Hello,
as this is the time of the year to re-calibrate, I did my homework and shot M67 last week with filters b, v, r and i. Applying what I learned in 2018 in CCD Photometry 2 CHOICE course, I processed by data using VPhot (with a long sequence of 147 stars) and calculated my 2020 coefficients in Excel. I am however a little perplex with the graphics for my transforms and wonder if there is something suspicious in my data. Can some old wise (wo)man look at this graph and tell me the result is acceptable? The first 3 graphs look good to me but the B-Mag and V-Mag transform graphs look a little too spread and I question the linearity of the transform.
Btw, I am using an Orion SSDS III mono camera (Sony ICX 285AL sensor).
Thanks a lot for your help and advise.
Normand
Hi Normand:
That scatter is not unusual. There are a lot of main sequence yellow stars (B-V=0.6) in the cluster. The important part is the presence of highly colored stars to help define the ends of the slope line.
IF you use TG to generate your coeffs with the same images, you may find that you can deselect some of these stars that may be beyond 2 SD. Try this and compare the results with your spreadsheet technique. It is an interesting exercise.
Ken
Hi Normand,
I think the "scatter" near B-V = 0.6 is mostly a perception issue.
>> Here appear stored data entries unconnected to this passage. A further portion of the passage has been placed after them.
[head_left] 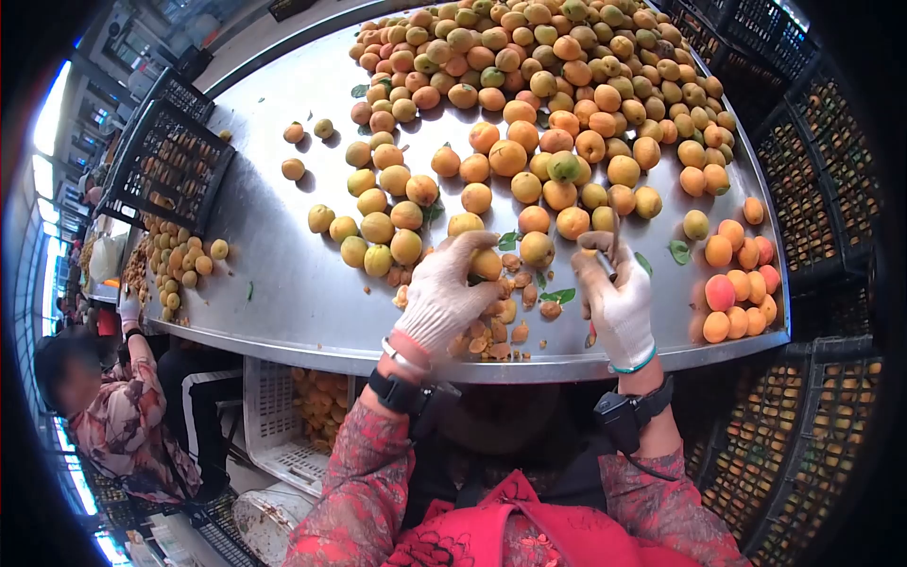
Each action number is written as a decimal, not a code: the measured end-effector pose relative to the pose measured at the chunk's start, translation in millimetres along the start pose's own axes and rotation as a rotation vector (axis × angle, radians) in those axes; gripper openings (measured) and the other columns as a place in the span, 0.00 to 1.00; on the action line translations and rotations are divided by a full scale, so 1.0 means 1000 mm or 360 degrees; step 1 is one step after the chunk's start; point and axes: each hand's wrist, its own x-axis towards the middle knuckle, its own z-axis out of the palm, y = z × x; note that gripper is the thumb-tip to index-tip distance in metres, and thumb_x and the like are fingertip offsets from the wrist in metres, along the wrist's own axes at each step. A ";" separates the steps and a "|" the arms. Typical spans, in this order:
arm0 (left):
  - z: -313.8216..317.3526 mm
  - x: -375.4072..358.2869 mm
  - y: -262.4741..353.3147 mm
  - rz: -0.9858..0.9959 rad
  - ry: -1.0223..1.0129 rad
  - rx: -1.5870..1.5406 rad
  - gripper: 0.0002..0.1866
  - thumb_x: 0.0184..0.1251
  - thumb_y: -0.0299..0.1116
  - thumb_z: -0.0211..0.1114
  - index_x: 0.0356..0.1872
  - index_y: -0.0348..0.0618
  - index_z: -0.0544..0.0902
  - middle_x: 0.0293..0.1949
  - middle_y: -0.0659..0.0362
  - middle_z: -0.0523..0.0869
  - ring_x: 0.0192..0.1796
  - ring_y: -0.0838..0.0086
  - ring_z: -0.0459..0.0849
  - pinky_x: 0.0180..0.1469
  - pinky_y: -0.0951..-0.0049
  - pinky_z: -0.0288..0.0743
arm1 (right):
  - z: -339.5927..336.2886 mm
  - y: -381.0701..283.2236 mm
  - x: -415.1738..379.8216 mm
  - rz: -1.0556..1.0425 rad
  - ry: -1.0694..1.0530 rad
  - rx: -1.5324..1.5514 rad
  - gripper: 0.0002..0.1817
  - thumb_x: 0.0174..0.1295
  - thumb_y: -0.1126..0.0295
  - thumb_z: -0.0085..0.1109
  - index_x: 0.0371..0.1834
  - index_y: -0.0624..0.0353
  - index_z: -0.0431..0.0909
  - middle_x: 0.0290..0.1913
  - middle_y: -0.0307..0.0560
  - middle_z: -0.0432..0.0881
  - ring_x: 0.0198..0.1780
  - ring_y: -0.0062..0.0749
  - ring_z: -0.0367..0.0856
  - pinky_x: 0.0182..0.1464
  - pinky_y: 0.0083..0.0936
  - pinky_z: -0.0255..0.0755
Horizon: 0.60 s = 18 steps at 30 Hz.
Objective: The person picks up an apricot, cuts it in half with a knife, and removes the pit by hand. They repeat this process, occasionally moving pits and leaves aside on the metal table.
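Observation:
My left hand [444, 291], in a white knitted glove stained at the fingers, curls round a yellow-orange apricot [487, 265] just above the metal table [293, 274]. My right hand [614, 300], gloved too, is closed on a small tool with a shiny metal part [606, 265]; its exact kind is hard to make out. Between the hands lie an apricot [538, 249], green leaves [557, 296] and brown stones with pulp [524, 295]. More pulp and stones [493, 338] lie below my left hand, near the table edge.
A large apricot heap [529, 57] covers the table's far side. Orange-red apricots [740, 300] sit at the right corner. Black crates [812, 180] are stacked at right; another black crate [175, 156] leans at left. A white crate [274, 416] stands below. A co-worker [118, 406] sits at left.

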 end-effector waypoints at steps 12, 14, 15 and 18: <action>0.002 -0.026 0.004 0.0470 0.0244 -0.1068 0.31 0.49 0.14 0.67 0.59 0.39 0.76 0.56 0.51 0.81 0.58 0.63 0.82 0.61 0.67 0.75 | 0.038 -0.014 -0.005 0.0280 -0.0599 0.0195 0.30 0.56 0.74 0.73 0.62 0.71 0.72 0.48 0.44 0.83 0.45 0.21 0.82 0.42 0.17 0.77; -0.001 -0.029 0.001 0.0359 0.0249 -0.1051 0.27 0.52 0.13 0.60 0.57 0.41 0.78 0.57 0.48 0.80 0.60 0.57 0.81 0.63 0.67 0.74 | 0.039 -0.020 -0.002 0.0497 -0.0544 0.0181 0.30 0.52 0.78 0.71 0.61 0.68 0.75 0.45 0.43 0.85 0.38 0.18 0.82 0.32 0.13 0.75; -0.001 -0.028 -0.004 0.0353 0.0266 -0.1057 0.27 0.52 0.13 0.60 0.57 0.41 0.78 0.57 0.48 0.80 0.60 0.57 0.81 0.63 0.67 0.74 | 0.037 -0.016 0.001 0.0468 -0.0574 0.0211 0.31 0.51 0.77 0.72 0.62 0.66 0.75 0.43 0.41 0.85 0.35 0.17 0.82 0.27 0.11 0.71; 0.001 -0.020 -0.023 0.0228 0.0666 -0.1204 0.19 0.60 0.17 0.60 0.54 0.38 0.79 0.55 0.47 0.80 0.65 0.60 0.76 0.66 0.67 0.69 | 0.041 -0.017 0.000 0.0410 -0.0589 0.0200 0.33 0.49 0.78 0.73 0.63 0.63 0.75 0.44 0.42 0.86 0.35 0.17 0.82 0.25 0.10 0.69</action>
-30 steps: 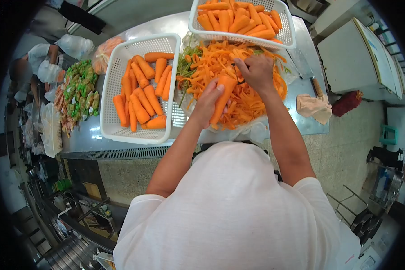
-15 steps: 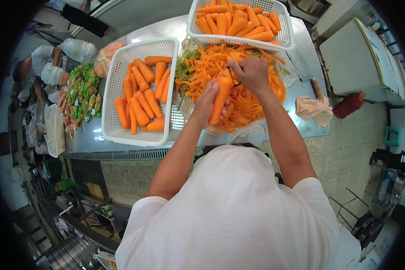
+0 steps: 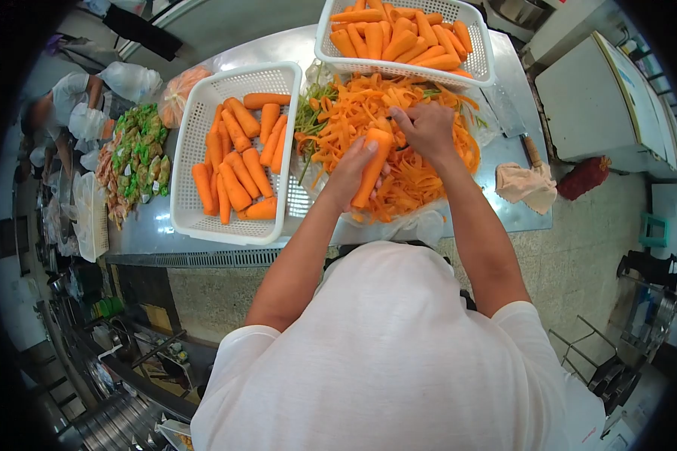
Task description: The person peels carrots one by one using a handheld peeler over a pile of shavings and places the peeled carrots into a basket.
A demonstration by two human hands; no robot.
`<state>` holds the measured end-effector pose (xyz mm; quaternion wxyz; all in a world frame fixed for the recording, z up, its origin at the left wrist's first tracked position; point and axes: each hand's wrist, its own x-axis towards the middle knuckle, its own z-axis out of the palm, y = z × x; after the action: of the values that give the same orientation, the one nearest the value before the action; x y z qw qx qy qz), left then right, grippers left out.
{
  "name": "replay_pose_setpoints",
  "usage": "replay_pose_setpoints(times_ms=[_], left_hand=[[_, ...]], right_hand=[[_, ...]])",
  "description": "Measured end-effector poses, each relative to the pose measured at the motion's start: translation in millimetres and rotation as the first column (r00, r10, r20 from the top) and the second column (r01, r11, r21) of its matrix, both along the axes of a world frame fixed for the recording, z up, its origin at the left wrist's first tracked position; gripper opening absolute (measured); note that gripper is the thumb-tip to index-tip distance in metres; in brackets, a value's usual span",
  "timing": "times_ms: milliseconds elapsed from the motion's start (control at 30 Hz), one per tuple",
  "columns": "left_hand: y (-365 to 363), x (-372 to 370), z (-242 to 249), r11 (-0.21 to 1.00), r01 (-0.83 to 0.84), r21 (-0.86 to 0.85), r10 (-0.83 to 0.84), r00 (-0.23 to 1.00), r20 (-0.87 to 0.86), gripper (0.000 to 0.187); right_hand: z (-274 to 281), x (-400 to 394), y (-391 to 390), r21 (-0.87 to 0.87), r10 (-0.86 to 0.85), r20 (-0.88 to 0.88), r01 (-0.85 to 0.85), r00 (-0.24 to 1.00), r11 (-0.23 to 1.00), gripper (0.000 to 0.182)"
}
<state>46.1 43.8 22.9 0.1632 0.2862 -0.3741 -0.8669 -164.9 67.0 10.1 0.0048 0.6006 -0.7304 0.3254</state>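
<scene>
My left hand (image 3: 350, 174) is wrapped round a thick orange carrot (image 3: 373, 169), which it holds tilted above a heap of carrot peelings (image 3: 417, 184). Just to the right of the carrot's upper end, my right hand (image 3: 427, 129) is closed round a peeler, mostly hidden by the fingers now; its dark frame showed a moment ago. Long orange strips lie under and around both hands, with green stems (image 3: 308, 124) along the heap's left side.
Left of the heap, a white perforated basket (image 3: 184, 161) holds several carrots; another basket (image 3: 406, 66) of carrots stands behind. A cleaver (image 3: 506, 111) and a cloth (image 3: 526, 186) lie at the right. Green-and-orange packets (image 3: 139, 154) cover the table's left end, near another person (image 3: 69, 94).
My right hand has lifted slightly and turned, moving a little to the right of the carrot's top. The left hand still grips the same carrot, shifted only slightly.
</scene>
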Motion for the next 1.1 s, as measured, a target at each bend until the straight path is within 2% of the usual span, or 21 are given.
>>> replay_pose_setpoints(times_ms=[67,100,233,300,333,400,433,500,533,567,600,700,733,800,833,900,933,967,1000,1033,1100], left_hand=[[8.4,-1.1,13.2,0.975,-0.077,-0.210,0.105,0.987,0.123,0.044],[8.3,-0.3,12.6,0.975,-0.086,-0.204,0.112,0.986,0.122,0.044],[3.5,-0.9,0.9,0.985,-0.068,-0.159,0.081,0.994,0.071,0.044],[-4.2,-1.9,-2.0,0.988,-0.067,-0.137,0.075,0.996,0.053,0.044],[-5.4,-1.8,-2.4,0.993,-0.077,-0.091,0.080,0.996,0.025,0.044],[-0.5,3.9,-3.9,0.996,-0.086,-0.028,0.086,0.996,0.010,0.044],[-2.6,3.8,-2.3,0.997,-0.073,-0.029,0.074,0.997,0.017,0.044],[0.2,1.9,6.0,0.997,-0.061,-0.036,0.062,0.998,0.016,0.045],[5.3,2.1,13.0,0.986,-0.100,-0.132,0.109,0.992,0.062,0.045],[7.4,2.1,17.5,0.965,-0.137,-0.222,0.163,0.981,0.105,0.046],[7.8,2.7,19.1,0.966,-0.145,-0.216,0.171,0.979,0.109,0.046],[5.5,-0.3,16.4,0.970,-0.094,-0.224,0.119,0.988,0.103,0.045],[2.8,0.5,8.5,0.982,-0.107,-0.155,0.120,0.990,0.074,0.044],[-6.4,-1.5,1.8,0.987,-0.129,-0.095,0.134,0.990,0.048,0.044],[-8.2,-3.5,-1.7,0.981,-0.148,-0.121,0.152,0.988,0.024,0.044],[-2.3,3.5,-5.2,0.977,-0.165,-0.131,0.169,0.985,0.020,0.044],[-5.9,2.4,-2.0,0.989,-0.124,-0.082,0.126,0.992,0.023,0.044],[-6.6,1.2,1.6,0.997,-0.078,-0.029,0.078,0.997,0.024,0.043],[-3.5,0.8,8.9,0.996,-0.078,-0.035,0.079,0.997,0.021,0.043],[0.6,1.8,17.7,0.988,-0.085,-0.125,0.093,0.994,0.059,0.042],[1.9,2.9,19.5,0.974,-0.099,-0.203,0.122,0.987,0.102,0.041]], right_hand=[[16.4,1.4,2.4,-0.013,0.027,0.065,-0.026,0.998,1.000,0.053],[20.6,4.1,5.6,-0.009,0.047,0.141,-0.046,0.989,0.999,0.052],[12.2,6.4,0.3,-0.061,0.119,0.093,-0.113,0.989,0.992,0.052],[20.2,3.1,-5.5,0.080,-0.018,0.046,0.015,0.999,0.997,0.051],[24.3,6.6,-7.3,0.079,-0.012,0.046,0.009,0.999,0.997,0.051],[29.0,18.3,0.6,-0.151,0.174,0.060,-0.164,0.983,0.975,0.052],[21.8,14.1,-0.8,-0.151,0.169,0.061,-0.158,0.984,0.976,0.052],[16.2,4.1,-9.4,0.092,0.019,-0.103,-0.010,0.994,0.996,0.054],[21.1,3.4,-10.6,0.082,0.022,-0.108,-0.013,0.994,0.997,0.054],[24.5,3.2,-7.6,0.039,0.054,-0.008,-0.054,0.999,0.998,0.055],[28.1,7.5,-3.0,0.005,0.090,0.098,-0.091,0.991,0.996,0.056],[18.8,15.6,-6.5,-0.098,0.198,0.168,-0.183,0.966,0.978,0.057],[21.9,9.4,-4.7,-0.103,0.193,0.161,-0.179,0.968,0.979,0.057],[31.6,1.0,-8.3,0.216,0.005,0.140,-0.036,0.990,0.976,0.056],[33.9,3.8,-9.9,0.216,0.015,0.145,-0.046,0.989,0.975,0.056],[33.3,15.7,-1.4,-0.115,0.252,0.062,-0.243,0.966,0.963,0.056],[26.1,10.7,-4.8,-0.122,0.250,0.060,-0.241,0.966,0.963,0.056],[13.6,2.2,-7.4,-0.042,0.149,-0.021,-0.150,0.989,0.988,0.057],[20.1,2.2,-10.4,0.028,0.059,-0.111,-0.056,0.992,0.998,0.057],[26.4,1.9,-11.0,0.018,0.059,-0.114,-0.057,0.992,0.998,0.057],[37.4,6.1,-3.6,-0.034,0.148,0.158,-0.145,0.976,0.989,0.058]])
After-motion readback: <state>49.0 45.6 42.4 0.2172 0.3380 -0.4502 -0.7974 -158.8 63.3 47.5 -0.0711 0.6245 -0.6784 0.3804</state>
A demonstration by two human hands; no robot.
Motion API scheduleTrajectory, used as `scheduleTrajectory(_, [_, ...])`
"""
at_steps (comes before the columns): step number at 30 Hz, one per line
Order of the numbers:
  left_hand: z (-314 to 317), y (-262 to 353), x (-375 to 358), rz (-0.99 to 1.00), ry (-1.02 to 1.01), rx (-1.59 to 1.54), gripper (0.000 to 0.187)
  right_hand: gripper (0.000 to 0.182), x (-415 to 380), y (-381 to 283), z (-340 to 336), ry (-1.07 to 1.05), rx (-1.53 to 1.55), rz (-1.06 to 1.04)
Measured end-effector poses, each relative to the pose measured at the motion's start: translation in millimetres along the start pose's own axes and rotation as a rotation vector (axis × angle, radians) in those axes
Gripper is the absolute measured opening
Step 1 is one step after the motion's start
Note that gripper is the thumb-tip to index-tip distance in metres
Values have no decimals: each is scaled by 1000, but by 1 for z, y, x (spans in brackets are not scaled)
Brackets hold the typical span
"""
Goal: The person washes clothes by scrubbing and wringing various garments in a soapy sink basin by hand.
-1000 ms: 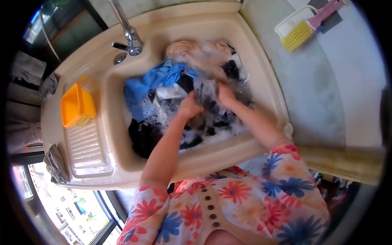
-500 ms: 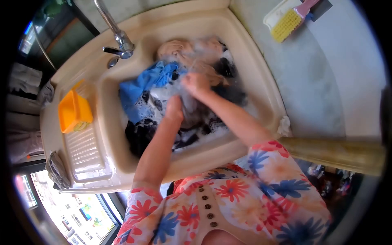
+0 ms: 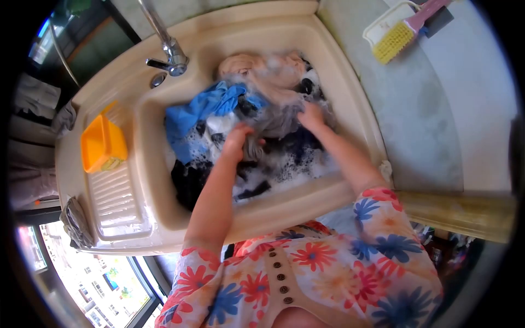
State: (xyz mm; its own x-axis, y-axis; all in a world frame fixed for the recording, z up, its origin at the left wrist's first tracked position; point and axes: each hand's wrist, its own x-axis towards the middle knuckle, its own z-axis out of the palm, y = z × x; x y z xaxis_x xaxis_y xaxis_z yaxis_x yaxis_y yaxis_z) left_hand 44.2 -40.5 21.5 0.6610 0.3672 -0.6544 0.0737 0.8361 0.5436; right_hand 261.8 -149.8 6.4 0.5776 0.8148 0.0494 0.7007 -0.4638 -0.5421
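Note:
A beige sink (image 3: 363,128) holds soapy water and a pile of wet clothes. My left hand (image 3: 237,142) is curled round one end of a grayish, sheer-looking cloth (image 3: 276,121), near its middle. On the right, my right hand (image 3: 312,116) grips another part of that cloth, which lies stretched between them. Beyond it are peach-colored clothes (image 3: 240,64). A blue cloth (image 3: 191,112) lies left of my left hand, with a white cloth (image 3: 219,127) beside it. Black clothes (image 3: 188,183) sit at the front left, among suds. Foam partly hides the fingertips.
A chrome faucet (image 3: 174,54) stands at the sink's back left. On the ribbed drainboard (image 3: 117,199) sits an orange plastic container (image 3: 103,145); a gray rag (image 3: 76,221) hangs over its front corner. A yellow-bristled brush (image 3: 395,41) with a pink handle lies on the right ledge.
My hands have moved apart: the right one went to the right, drawing the grayish cloth out sideways. The left stays near the middle of the pile. The view has shifted slightly.

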Motion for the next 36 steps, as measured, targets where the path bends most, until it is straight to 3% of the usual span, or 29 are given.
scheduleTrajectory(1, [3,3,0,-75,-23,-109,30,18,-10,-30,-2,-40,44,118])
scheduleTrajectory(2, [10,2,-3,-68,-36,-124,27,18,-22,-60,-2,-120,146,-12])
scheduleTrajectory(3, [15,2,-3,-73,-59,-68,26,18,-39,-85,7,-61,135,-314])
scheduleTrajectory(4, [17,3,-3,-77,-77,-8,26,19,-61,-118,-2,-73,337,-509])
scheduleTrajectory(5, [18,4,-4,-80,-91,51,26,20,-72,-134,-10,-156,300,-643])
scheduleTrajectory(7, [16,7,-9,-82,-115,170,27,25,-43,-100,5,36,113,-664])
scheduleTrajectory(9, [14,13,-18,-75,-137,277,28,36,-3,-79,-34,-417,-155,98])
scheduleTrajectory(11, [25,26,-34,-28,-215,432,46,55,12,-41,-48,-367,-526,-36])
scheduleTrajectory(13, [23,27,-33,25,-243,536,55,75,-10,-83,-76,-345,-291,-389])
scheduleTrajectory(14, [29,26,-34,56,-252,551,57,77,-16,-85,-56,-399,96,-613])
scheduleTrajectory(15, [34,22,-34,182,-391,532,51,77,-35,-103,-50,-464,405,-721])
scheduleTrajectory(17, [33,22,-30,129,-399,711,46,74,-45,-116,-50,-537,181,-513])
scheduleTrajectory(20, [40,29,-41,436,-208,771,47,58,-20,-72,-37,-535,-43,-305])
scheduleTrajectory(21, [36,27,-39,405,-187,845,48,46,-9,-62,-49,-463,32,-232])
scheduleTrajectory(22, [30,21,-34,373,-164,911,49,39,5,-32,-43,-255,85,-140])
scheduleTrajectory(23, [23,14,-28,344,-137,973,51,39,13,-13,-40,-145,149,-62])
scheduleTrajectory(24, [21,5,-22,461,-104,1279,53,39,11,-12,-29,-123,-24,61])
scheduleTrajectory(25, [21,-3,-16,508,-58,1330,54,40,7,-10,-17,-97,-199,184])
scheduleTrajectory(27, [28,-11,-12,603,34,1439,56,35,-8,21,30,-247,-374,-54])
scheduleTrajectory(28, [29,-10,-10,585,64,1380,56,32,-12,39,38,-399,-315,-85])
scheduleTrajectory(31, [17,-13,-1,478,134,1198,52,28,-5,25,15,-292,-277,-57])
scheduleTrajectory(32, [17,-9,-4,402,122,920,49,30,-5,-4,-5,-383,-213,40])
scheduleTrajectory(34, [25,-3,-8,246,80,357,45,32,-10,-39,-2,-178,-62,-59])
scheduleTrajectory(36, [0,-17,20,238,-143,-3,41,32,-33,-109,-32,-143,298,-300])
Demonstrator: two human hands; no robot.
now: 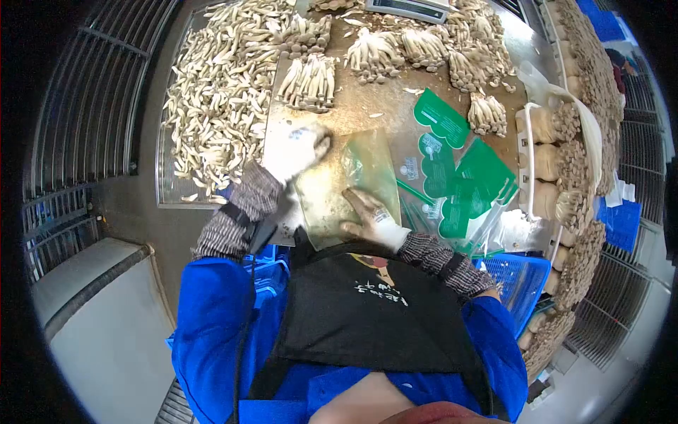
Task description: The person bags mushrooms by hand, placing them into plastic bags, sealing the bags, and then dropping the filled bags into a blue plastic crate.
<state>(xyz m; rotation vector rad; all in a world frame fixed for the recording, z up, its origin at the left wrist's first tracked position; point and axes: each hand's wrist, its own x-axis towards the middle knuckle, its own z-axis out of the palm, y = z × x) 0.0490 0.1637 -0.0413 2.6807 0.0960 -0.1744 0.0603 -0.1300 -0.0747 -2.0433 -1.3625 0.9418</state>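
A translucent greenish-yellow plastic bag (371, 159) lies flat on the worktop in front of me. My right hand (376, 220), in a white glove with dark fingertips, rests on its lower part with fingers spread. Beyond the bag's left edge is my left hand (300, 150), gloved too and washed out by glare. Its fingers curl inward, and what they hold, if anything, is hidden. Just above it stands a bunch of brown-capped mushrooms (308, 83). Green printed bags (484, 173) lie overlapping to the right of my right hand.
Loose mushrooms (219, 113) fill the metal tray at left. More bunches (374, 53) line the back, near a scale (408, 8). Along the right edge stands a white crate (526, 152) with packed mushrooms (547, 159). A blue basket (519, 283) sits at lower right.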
There are a lot of points here, with many of them partially overlapping in a dense mass near the linear fit line. At the same time, the large number of points also means that there are more outliers, making the data look noisier. Having too much data is rarely a problem, though! This lets you eliminate some of the outliers as Ken suggested. These outliers might be stars that are contaminated by neighbors in your images, or ones that had a noise/cosmic ray hit on an image (assuming you're averaging values), or even undetected variables (not likely in M67, though).
Shawn (DKS)
Thank you Ken and Shawn for your advice. Much appreciated. I didn't average the image, I used median to stack, so your first guess is the most probable cause of those outliers.
Often those outliers are just fainter stars and when limited overall number of standards is used, IMHO there is no good justification to use every possible datapoint.
I'd suggest:
And even better - fit the regression using weighted least squares method. Usually good weight is 1/merr2. The result of the weighted vs non-weighted (read: considering all datapoints having equal, perfect, quality) fitting on the same dataset can be quite dramatic. I'm dreaming about TG having that weighting built-in....
Best wishes,
Tõnis
It is:
Use a relatively small number of data points (in practice, about 9 to 12, but it could be more if targets are available); select targets with a wide range of B-V values, which are distributed across the entire range; select targets within a restricted magnitude range; use exposures to optimize the S/N ratio; delete obvious outliers after plotting (in practice, one or maybe two).
I don't use weighted regression, because I don't believe it is necessary. My understanding is that it is necessary is there is a systematic gradation of variance for a parameter. A theoretical example would be if the variance in B-V grandually increased as the B-V value increased. This sort of thing does not occcur with any of my transformation plots.
I determined TCs using the above principles recently, then used those TCs in measurments of 17 target/comparison star pairs (they were all standard stars). I achieved just over 14 of 17 V mag measurements that differed from catalogue by less than 0.01, and the remaining 3 differed by no more than 0.015. B and B-V were not quite as good, but only 4 of 17 measurements differed from catalogue by >0.03. Six of the B-V measurements and 7 of the B measurements differed from catalogue by <0.01.
Roy